Task requirements:
Only the lines below between the ones containing "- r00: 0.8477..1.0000" and "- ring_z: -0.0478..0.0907", inclusive, are to be reproduced, each exactly as it stands.

Material provided:
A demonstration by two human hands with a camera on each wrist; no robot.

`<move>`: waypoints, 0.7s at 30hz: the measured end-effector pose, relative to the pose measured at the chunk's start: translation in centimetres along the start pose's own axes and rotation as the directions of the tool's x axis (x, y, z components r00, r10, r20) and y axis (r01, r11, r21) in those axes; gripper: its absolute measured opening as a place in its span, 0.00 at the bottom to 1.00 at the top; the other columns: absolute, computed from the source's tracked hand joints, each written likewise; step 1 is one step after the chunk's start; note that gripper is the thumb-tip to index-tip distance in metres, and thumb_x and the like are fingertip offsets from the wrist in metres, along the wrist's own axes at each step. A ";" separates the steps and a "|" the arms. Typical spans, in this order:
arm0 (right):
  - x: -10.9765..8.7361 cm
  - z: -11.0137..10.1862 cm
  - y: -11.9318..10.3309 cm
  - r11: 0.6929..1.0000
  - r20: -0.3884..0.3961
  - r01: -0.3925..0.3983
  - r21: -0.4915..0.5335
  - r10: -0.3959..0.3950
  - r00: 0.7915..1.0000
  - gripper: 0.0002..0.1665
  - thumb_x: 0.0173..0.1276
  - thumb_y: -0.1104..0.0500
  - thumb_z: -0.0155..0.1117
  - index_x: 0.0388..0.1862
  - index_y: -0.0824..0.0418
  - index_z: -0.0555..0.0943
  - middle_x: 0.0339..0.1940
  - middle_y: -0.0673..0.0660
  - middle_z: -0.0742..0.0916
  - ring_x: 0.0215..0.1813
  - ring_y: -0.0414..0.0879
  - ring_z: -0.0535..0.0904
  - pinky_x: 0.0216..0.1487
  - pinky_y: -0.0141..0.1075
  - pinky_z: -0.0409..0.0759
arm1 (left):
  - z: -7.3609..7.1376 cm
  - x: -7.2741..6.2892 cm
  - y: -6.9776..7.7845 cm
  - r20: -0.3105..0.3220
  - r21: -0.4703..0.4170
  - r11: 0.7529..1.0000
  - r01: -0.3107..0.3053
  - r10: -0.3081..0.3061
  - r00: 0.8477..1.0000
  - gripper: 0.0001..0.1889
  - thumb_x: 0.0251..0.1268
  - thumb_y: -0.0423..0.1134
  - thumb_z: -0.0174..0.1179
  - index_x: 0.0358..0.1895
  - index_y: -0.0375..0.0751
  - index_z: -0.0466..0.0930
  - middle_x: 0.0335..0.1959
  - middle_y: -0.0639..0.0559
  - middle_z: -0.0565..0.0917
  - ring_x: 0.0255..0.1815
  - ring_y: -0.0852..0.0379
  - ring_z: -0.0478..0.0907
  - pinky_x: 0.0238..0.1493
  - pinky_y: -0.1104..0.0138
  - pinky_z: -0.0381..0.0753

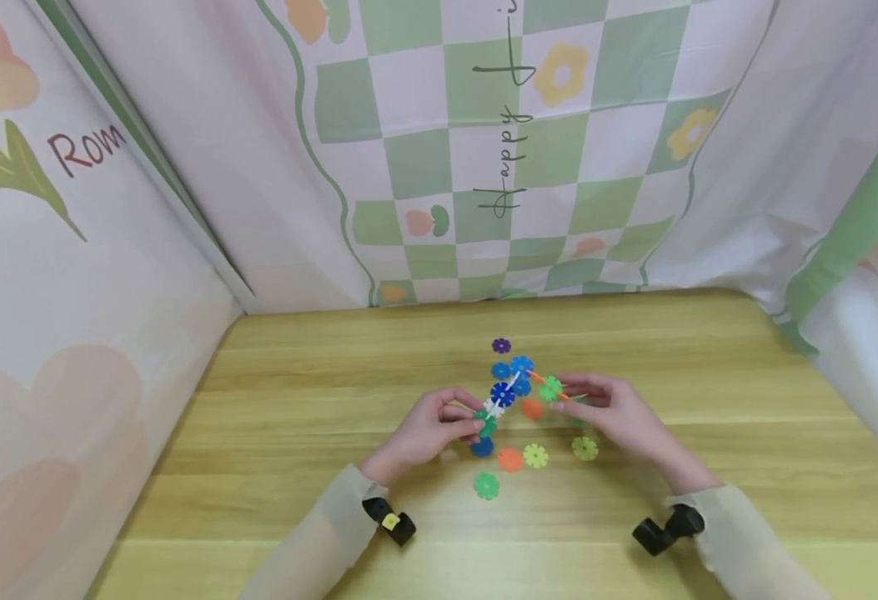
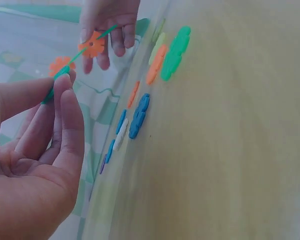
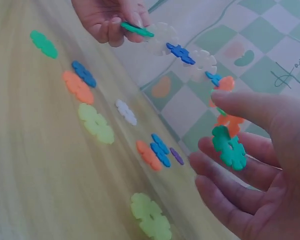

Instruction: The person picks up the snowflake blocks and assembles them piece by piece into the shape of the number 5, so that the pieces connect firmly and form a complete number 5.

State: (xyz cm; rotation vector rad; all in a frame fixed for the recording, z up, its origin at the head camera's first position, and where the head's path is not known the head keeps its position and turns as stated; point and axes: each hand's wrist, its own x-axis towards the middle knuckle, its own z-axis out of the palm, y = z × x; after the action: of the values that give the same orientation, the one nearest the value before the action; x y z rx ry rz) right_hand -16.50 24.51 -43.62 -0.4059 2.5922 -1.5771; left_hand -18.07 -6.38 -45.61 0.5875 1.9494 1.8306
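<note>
Both hands hold up a bent chain of notched plastic flower discs. At its left end, my left hand (image 1: 439, 425) pinches a green disc (image 2: 55, 86) between thumb and fingers. From there run white discs, a dark blue disc (image 1: 502, 394) and a blue disc (image 1: 521, 365) at the bend. Orange discs (image 2: 92, 44) and green ones form the right side. My right hand (image 1: 614, 408) holds that side, thumb in front of the discs and a fingertip hidden behind them. A green end disc (image 3: 229, 148) sits before its fingers.
Loose discs lie on the wooden table (image 1: 318, 358) below the chain: a purple disc (image 1: 501, 345), a green disc (image 1: 487, 486), an orange disc (image 1: 509, 459), yellow-green discs (image 1: 584, 448), blue ones and a white disc (image 3: 126, 112). A patterned curtain (image 1: 484, 167) hangs behind.
</note>
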 end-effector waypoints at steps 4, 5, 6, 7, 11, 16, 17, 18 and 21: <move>0.3 -0.3 -0.3 0.999 -0.021 -0.027 0.034 0.027 0.999 0.27 0.70 0.56 0.72 0.62 0.69 0.79 0.53 0.64 0.86 0.51 0.54 0.85 0.50 0.34 0.83 | 0.1 -0.1 0.0 -0.004 -0.021 1.000 -0.001 0.001 1.000 0.10 0.72 0.24 0.60 0.53 0.28 0.76 0.43 0.37 0.88 0.38 0.54 0.87 0.47 0.59 0.86; 0.4 -0.3 -0.4 0.998 -0.023 -0.038 0.042 0.039 0.999 0.27 0.70 0.56 0.72 0.62 0.69 0.79 0.53 0.64 0.87 0.50 0.54 0.85 0.49 0.35 0.84 | 0.1 -0.1 0.0 -0.007 -0.026 1.000 -0.003 0.003 1.000 0.11 0.71 0.24 0.60 0.53 0.28 0.76 0.43 0.37 0.88 0.38 0.53 0.87 0.47 0.59 0.86; 0.5 -0.3 -0.5 0.998 -0.024 -0.049 0.051 0.050 0.998 0.27 0.69 0.55 0.72 0.61 0.69 0.79 0.52 0.64 0.87 0.49 0.53 0.86 0.49 0.36 0.84 | 0.2 -0.2 0.0 -0.010 -0.029 1.000 -0.002 0.002 1.000 0.11 0.71 0.24 0.61 0.53 0.29 0.76 0.43 0.38 0.88 0.38 0.53 0.87 0.47 0.60 0.86; 0.7 -0.3 -0.6 0.997 -0.024 -0.055 0.059 0.057 0.998 0.28 0.69 0.55 0.72 0.61 0.70 0.79 0.51 0.64 0.87 0.48 0.53 0.86 0.49 0.37 0.85 | 0.2 -0.2 0.0 -0.015 -0.030 1.000 0.000 0.000 1.000 0.12 0.70 0.25 0.62 0.53 0.29 0.76 0.42 0.39 0.88 0.39 0.53 0.87 0.47 0.60 0.86; 1.5 -0.3 -1.0 0.995 -0.029 -0.064 0.073 0.066 0.997 0.28 0.69 0.54 0.73 0.60 0.70 0.80 0.49 0.66 0.87 0.47 0.55 0.86 0.49 0.41 0.86 | 0.5 -0.4 0.2 -0.032 -0.025 1.000 0.016 -0.017 0.999 0.15 0.65 0.27 0.68 0.53 0.34 0.77 0.41 0.43 0.89 0.39 0.54 0.87 0.46 0.63 0.85; 2.7 -0.2 -1.6 0.997 -0.040 -0.054 0.046 0.056 0.998 0.26 0.69 0.51 0.73 0.59 0.66 0.82 0.48 0.63 0.88 0.47 0.55 0.86 0.50 0.47 0.85 | 0.9 -0.6 0.3 -0.068 -0.017 1.000 0.026 -0.027 0.997 0.15 0.65 0.29 0.69 0.52 0.36 0.79 0.38 0.45 0.89 0.37 0.54 0.87 0.45 0.62 0.85; 3.0 -0.1 -1.8 0.998 -0.044 -0.050 0.037 0.052 0.998 0.26 0.69 0.50 0.73 0.59 0.65 0.82 0.48 0.62 0.88 0.46 0.54 0.86 0.51 0.48 0.85 | 1.0 -0.6 0.4 -0.082 -0.026 0.999 0.028 -0.030 0.996 0.14 0.65 0.28 0.69 0.52 0.36 0.79 0.38 0.45 0.89 0.37 0.54 0.87 0.45 0.62 0.86; 3.2 -0.1 -1.9 0.998 -0.047 -0.049 0.031 0.050 0.998 0.26 0.69 0.50 0.73 0.59 0.64 0.83 0.48 0.62 0.88 0.46 0.53 0.86 0.51 0.49 0.84 | 1.1 -0.6 0.4 -0.095 -0.037 0.999 0.027 -0.030 0.995 0.14 0.65 0.28 0.69 0.51 0.36 0.79 0.38 0.44 0.89 0.37 0.53 0.88 0.44 0.61 0.86; 3.9 0.0 -2.5 0.999 -0.054 -0.042 0.028 0.043 0.998 0.27 0.69 0.49 0.73 0.60 0.63 0.83 0.50 0.62 0.88 0.46 0.52 0.86 0.52 0.49 0.84 | 1.2 -0.7 0.5 -0.136 -0.073 0.997 0.019 -0.029 0.990 0.13 0.66 0.27 0.68 0.51 0.34 0.79 0.37 0.42 0.89 0.37 0.50 0.88 0.44 0.58 0.87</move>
State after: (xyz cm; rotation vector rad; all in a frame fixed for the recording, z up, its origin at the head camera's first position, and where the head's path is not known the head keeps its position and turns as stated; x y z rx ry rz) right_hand -19.82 22.38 -41.16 -0.3080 2.5976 -1.6300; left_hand -16.81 -5.73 -45.15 0.4242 1.9585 1.9637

Completed task:
  - r00: 0.8477..1.0000
  - gripper: 0.0001..0.1889
  - thumb_x: 0.0251..0.1268
  - thumb_y: -0.0423..0.1134
  - thumb_z: -0.0174..0.1179
  - index_x: 0.0358..0.1895
  - index_y: -0.0375..0.0751
  - index_z: -0.0466..0.0930
  - middle_x: 0.0335..0.1959
  - middle_y: -0.0639..0.0559
  - middle_z: -0.0565..0.0917
  - ring_x: 0.0255..0.1815
  - ring_y: -0.0852..0.0379
  - ring_z: -0.0478..0.0907

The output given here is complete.